Quando olho pra dentro de mim, nada vejo que possa dizer “Pelo menos há algo de bom nele.” Vejo um coração endurecido, tomado pelo pecado. Vejo uma pessoa orgulhosa, rebelde, desobediente. Vejo um filho de Deus, mas que não demonstra de forma alguma, ser filho de Deus.
Vejo um pobre diabo que de coitado nada tem, pois é responsável por suas ações. Vejo alguém incapaz de amar a Deus acima dos prazeres.
Mas ao olhar pra ti, Jeová… Ah, vejo quando olho pra ti vejo o Deus perfeito, belo, Todo-Poderoso… vejo o pai cego de amor, que espera incessantemente me ver em seus braços novamente… vejo o Amor perfeito, demonstrado no Filho de Deus pregado na cruz e em seu sangue a escorrer, a lavar o entulho, a sujeira acumulado por séculos de pecado…

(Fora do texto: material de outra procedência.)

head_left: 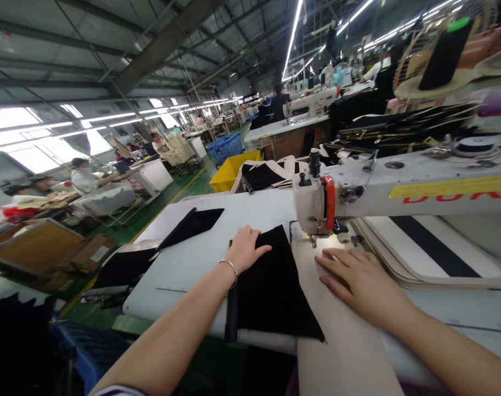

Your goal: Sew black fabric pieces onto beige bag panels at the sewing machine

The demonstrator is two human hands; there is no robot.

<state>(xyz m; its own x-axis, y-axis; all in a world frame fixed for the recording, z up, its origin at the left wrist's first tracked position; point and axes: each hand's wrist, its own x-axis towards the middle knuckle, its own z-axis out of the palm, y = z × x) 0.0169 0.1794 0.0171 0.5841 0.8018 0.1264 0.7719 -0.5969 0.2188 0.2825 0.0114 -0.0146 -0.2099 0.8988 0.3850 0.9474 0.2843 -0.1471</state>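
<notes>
My left hand (245,250), with a bracelet at the wrist, rests on the upper left edge of a black fabric piece (275,291). Its thumb is stretched out across the cloth, apart from the fingers. The black piece has a dark rolled strip along its left side and overlaps a long beige fabric panel (337,341). On that panel lies my right hand (358,280), palm down with fingers extended, just right of the presser foot (314,241). The panel runs under the head of a white sewing machine (316,203) and hangs over the front edge.
Beige panels with a black stripe (432,247) are stacked behind my right hand. Another black piece (192,225) lies on the left of the table (184,286). Beyond stand a yellow crate (234,170) and a blue basket (226,147). Black zippered pieces (399,129) pile up behind the machine.
</notes>
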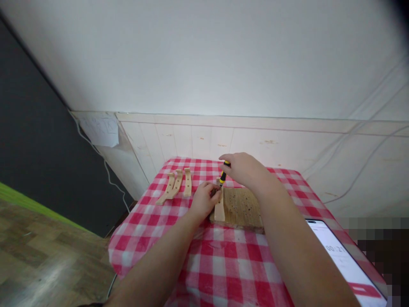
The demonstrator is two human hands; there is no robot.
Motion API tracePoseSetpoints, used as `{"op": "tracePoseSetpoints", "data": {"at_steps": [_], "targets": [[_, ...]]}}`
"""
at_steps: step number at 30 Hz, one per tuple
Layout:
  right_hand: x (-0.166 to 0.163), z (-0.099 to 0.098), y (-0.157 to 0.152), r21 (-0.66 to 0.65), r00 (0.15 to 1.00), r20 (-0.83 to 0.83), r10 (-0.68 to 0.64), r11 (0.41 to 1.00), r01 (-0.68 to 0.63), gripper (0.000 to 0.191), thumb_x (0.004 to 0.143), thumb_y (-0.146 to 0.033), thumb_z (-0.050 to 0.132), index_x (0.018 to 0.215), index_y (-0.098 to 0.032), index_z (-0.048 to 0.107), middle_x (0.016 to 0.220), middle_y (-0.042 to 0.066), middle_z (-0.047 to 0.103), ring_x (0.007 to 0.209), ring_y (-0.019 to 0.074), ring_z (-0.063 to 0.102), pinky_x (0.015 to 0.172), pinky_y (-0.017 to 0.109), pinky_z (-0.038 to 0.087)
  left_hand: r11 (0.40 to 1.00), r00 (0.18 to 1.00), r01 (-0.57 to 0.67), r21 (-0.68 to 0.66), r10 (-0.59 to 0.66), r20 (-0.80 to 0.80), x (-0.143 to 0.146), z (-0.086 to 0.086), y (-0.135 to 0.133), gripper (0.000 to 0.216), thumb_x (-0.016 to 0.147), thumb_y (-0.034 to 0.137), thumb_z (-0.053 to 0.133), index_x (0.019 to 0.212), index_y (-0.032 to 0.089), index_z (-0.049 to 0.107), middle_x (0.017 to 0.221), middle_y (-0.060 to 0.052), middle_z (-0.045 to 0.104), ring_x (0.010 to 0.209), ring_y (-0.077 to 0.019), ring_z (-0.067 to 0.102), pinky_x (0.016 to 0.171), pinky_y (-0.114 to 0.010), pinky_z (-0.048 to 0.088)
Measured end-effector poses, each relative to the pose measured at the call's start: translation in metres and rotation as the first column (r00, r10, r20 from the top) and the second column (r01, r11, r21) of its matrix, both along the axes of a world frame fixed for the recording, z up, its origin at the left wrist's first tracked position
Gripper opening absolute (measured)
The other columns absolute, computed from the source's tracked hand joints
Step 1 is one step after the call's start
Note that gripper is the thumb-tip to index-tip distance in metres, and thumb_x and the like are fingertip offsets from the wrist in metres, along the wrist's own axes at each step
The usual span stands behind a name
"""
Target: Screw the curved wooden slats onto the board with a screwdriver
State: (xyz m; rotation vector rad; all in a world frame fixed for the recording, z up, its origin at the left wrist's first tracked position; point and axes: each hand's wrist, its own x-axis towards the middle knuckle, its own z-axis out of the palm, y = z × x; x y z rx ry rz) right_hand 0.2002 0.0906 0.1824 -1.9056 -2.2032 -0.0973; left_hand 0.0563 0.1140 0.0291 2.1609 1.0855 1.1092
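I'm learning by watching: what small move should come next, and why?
Probably turn the screwdriver with the right hand: its tip points down at the pale wooden piece on the board, and the left hand is beside the tip.

Screwdriver (223,175), one: yellow-and-black handle; held at a steep slant just right of the frame's centre, handle top leaning right, tip pointing down at the upper part of the wooden strip; exact contact of the tip was too small to tell.

Wooden strip (219,212), one: pale, smooth, wider at its lower end, a small dark hole along its length; lay lengthwise up the frame on the board's left side, upper portion partly covered.

Board (243,209), one: brown, thick, weathered, its face scattered with dark pits; lay flat in the lower centre of the frame, right side partly hidden.
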Motion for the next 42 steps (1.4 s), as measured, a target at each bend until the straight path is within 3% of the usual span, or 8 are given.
{"op": "tracePoseSetpoints", "data": {"at_steps": [6, 12, 22, 27, 29, 31, 35, 42], "targets": [[0.004, 0.003, -0.005, -0.043, 0.994, -0.052, 0.094, 0.994, -0.096, 0.032, 0.088, -0.026, 0.040, 0.097, -0.021, 0.071, 0.095, 0.009, 0.072, 0.083, 0.0196, 0.065, 0.070, 0.028, 0.043, 1.000, 1.000, -0.002, -0.004, 0.002, 0.010, 0.000, -0.001, -0.001, 0.011, 0.081, 0.020, 0.060, 0.089, 0.018, 0.067, 0.089, -0.003, 0.061, 0.082, -0.0139, 0.057, 0.075, -0.026, 0.046], [-0.001, 0.006, -0.003, -0.029, 0.991, 0.086, -0.107, 0.994, 0.110, 0.041, 0.087, -0.047, 0.045, 0.081, -0.017, 0.071, 0.078, 0.013, 0.070, 0.070, 0.0234, 0.063, 0.056, 0.030, 0.039, 1.000, 1.000, -0.003, -0.012, 0.003, 0.008, 0.000, 0.000, -0.001, 0.010, 0.082, 0.022, 0.060, 0.087, 0.017, 0.067, 0.088, -0.003, 0.060, 0.080, -0.0136, 0.056, 0.074, -0.026, 0.045], [0.002, 0.002, -0.008, -0.070, 0.975, -0.149, 0.165, 0.982, -0.177, 0.034, 0.089, -0.030, 0.042, 0.108, -0.020, 0.068, 0.104, 0.008, 0.071, 0.087, 0.0190, 0.064, 0.072, 0.025, 0.044, 1.000, 1.000, -0.002, 0.000, 0.002, -0.003, 0.001, 0.002, -0.001, 0.009, 0.082, 0.021, 0.060, 0.086, 0.017, 0.067, 0.088, -0.004, 0.061, 0.083, -0.0144, 0.057, 0.077, -0.027, 0.046], [0.005, -0.001, 0.001, -0.030, 0.991, -0.087, 0.102, 0.994, -0.105, 0.039, 0.088, -0.024, 0.040, 0.121, -0.020, 0.061, 0.104, 0.009, 0.071, 0.088, 0.0196, 0.065, 0.072, 0.027, 0.043, 1.000, 1.000, 0.003, -0.008, -0.003, 0.006, 0.001, 0.002, -0.002, 0.010, 0.082, 0.020, 0.060, 0.088, 0.017, 0.068, 0.088, -0.004, 0.061, 0.081, -0.0135, 0.057, 0.076, -0.026, 0.047], [0.005, 0.000, 0.002, -0.032, 0.993, -0.058, 0.105, 0.994, -0.107, 0.037, 0.089, -0.024, 0.039, 0.116, -0.021, 0.064, 0.103, 0.009, 0.071, 0.089, 0.0195, 0.065, 0.071, 0.027, 0.043, 1.000, 1.000, 0.005, -0.009, -0.005, 0.009, 0.001, 0.003, -0.002, 0.010, 0.082, 0.019, 0.060, 0.088, 0.017, 0.068, 0.088, -0.004, 0.061, 0.083, -0.0136, 0.057, 0.076, -0.026, 0.047], [0.004, 0.002, 0.001, -0.051, 0.999, 0.012, 0.030, 0.998, -0.030, 0.033, 0.090, -0.033, 0.041, 0.101, -0.019, 0.069, 0.095, 0.011, 0.072, 0.083, 0.0216, 0.065, 0.067, 0.029, 0.043, 1.000, 1.000, 0.008, -0.015, -0.007, 0.008, 0.001, 0.003, -0.002, 0.010, 0.082, 0.019, 0.060, 0.088, 0.017, 0.068, 0.089, -0.004, 0.061, 0.083, -0.0138, 0.057, 0.076, -0.026, 0.047], [0.003, 0.005, -0.002, -0.032, 0.980, 0.105, -0.171, 0.984, 0.176, 0.051, 0.086, -0.059, 0.040, 0.088, -0.018, 0.070, 0.086, 0.014, 0.070, 0.076, 0.0258, 0.064, 0.059, 0.032, 0.041, 1.000, 1.000, 0.013, -0.012, -0.013, 0.004, 0.000, 0.002, -0.002, 0.011, 0.082, 0.020, 0.060, 0.090, 0.018, 0.068, 0.091, -0.004, 0.061, 0.084, -0.0141, 0.057, 0.078, -0.026, 0.047], [0.007, 0.004, -0.003, -0.079, 0.990, -0.095, 0.103, 0.991, -0.110, 0.036, 0.088, -0.042, 0.043, 0.095, -0.023, 0.073, 0.085, 0.005, 0.072, 0.072, 0.0159, 0.061, 0.064, 0.026, 0.040, 1.000, 1.000, 0.022, 0.001, -0.022, -0.004, 0.000, 0.002, -0.001, 0.010, 0.083, 0.018, 0.058, 0.088, 0.017, 0.066, 0.090, -0.004, 0.060, 0.085, -0.0142, 0.057, 0.078, -0.027, 0.046]]}}
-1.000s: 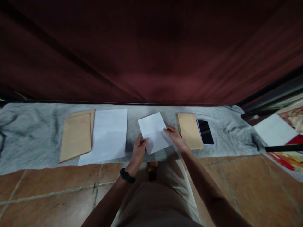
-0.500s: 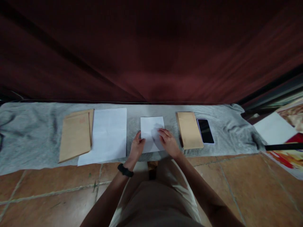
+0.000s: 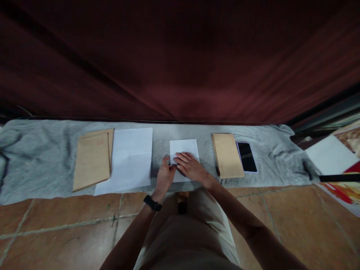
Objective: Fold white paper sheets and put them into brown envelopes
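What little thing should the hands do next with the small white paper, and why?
Maybe press the right hand gently along the left edge of the small white paper, because that hand lies flat on it near that edge, and the left hand is at the edge too.

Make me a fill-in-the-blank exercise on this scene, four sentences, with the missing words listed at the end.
1. The ____ hand lies flat across the small white paper.
2. A black band circles the person's ____ wrist.
3. The phone lies to the ____ of the nearest brown stack.
4. The colour of the cloth under the papers is ____.

Missing words: right; left; right; grey.
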`<state>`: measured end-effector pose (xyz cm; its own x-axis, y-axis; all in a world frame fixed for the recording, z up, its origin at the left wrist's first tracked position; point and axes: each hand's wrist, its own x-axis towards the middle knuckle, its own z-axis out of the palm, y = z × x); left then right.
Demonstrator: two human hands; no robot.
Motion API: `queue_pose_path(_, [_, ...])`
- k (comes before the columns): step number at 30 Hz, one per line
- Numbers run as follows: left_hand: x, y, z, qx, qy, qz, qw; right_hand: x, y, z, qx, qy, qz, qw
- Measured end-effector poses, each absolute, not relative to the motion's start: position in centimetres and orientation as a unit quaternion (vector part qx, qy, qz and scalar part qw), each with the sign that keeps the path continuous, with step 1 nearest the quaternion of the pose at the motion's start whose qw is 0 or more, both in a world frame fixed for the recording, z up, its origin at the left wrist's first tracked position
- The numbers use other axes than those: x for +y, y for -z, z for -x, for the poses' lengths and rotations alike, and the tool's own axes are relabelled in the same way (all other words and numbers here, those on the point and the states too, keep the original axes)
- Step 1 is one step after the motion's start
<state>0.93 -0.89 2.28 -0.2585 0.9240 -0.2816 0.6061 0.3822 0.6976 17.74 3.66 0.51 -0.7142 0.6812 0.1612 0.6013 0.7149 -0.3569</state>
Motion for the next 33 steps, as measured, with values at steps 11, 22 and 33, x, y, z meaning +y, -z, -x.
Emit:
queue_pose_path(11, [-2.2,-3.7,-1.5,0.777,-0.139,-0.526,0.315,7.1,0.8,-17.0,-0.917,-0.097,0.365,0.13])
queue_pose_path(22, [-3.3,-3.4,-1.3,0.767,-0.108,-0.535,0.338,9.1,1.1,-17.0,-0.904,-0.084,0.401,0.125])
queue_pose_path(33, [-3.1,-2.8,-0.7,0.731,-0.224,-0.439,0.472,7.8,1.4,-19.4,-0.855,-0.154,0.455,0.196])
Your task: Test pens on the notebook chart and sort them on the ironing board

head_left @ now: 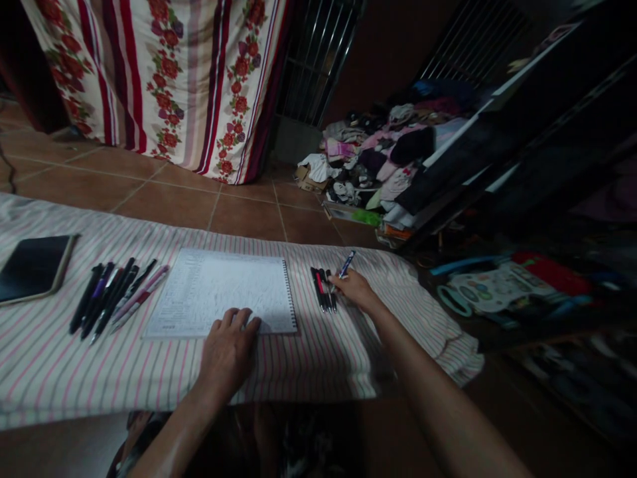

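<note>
My left hand point(230, 348) rests on the near edge of a spiral notebook point(223, 285), its fingers lying on the page with nothing held. The page is covered in faint writing, and the spiral binding runs down its right side. Right of the notebook, my right hand point(352, 287) grips a blue and white pen point(346, 264) that points up and away. That hand is beside a short row of pens point(321, 290), dark ones and a red one, lying close together on the striped cloth. Its fingertips partly cover the row.
The striped cloth point(279, 378) covers the table. At the left lie several more pens point(107, 299) and a dark tablet point(37, 265). Beyond are a floral curtain point(164, 73), a clothes pile point(378, 153) and tiled floor point(174, 199). A colourful plastic item point(488, 289) sits at the right.
</note>
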A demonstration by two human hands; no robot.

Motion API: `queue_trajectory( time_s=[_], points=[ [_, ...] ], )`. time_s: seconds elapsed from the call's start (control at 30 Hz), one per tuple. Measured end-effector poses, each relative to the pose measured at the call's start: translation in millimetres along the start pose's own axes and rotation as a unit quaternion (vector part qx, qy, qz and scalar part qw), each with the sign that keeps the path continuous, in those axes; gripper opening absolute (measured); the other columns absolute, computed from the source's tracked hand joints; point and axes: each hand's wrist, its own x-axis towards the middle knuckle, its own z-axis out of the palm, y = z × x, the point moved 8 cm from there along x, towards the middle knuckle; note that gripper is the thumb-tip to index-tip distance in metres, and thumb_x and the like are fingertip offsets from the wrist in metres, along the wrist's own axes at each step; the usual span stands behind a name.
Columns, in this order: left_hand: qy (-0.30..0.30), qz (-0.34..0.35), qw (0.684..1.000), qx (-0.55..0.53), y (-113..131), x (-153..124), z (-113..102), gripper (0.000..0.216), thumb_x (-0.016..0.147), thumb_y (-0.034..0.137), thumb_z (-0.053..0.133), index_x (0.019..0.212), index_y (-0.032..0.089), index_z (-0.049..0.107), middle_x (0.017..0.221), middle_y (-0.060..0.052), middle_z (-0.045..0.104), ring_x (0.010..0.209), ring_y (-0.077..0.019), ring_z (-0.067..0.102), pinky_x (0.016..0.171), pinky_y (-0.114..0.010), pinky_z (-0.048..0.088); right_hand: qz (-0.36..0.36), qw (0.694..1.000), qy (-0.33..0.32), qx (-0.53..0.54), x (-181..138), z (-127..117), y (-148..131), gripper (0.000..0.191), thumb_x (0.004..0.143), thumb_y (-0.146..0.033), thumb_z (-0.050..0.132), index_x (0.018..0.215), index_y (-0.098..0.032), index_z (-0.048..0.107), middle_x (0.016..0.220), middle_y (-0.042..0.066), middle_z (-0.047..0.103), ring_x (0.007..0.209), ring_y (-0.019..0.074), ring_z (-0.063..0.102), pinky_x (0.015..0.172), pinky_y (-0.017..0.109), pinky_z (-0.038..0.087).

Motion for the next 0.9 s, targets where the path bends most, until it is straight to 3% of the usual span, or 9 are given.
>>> queue_trajectory(
  time_s=[0.2,0.9],
  points=[
    [0.016,0.008,1.0,-0.002,0.5,-2.1,0.2,0.035,0.082,0.013,0.045,0.112,0.024,0.056,0.122,-0.006,0.054,0.109,-0.0258,0.043,0.077,-0.037,0.042,0.002,0.986,-0.058,-0.154,-16.0,5.4,26.5,0.029,0.081,-0.04,0.049,0.074,-0.014,0.057,0.064,0.005,0.065,0.053,0.0115,0.057,0.049,0.021,0.033],
    [0.01,0.008,1.0,-0.019,-2.6,-3.6,-2.6,0.035,0.081,0.012,0.045,0.112,0.025,0.056,0.122,-0.005,0.054,0.109,-0.0241,0.044,0.078,-0.036,0.042,-0.039,0.982,-0.088,-0.165,-14.3,23.1,35.2,0.036,0.081,-0.039,0.051,0.1,-0.009,0.056,0.067,0.006,0.065,0.057,0.0138,0.058,0.054,0.022,0.035]
  ],
)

Ouço Aquele que me amou desde a eternidade chamar meu nome… sim, meu nome, pois ele se preocupa comigo como nenhum outro; ouço-o dizer “Te amo, volte pra meus braços, pois quero te proteger, te guardar… você se meteu em tantos problemas e caminhos sem saída, por suas más decisões. Mas não importa o que fizer, meu amor por ti jamais deixará de existir – ele é incondicional para sempre. Vem.”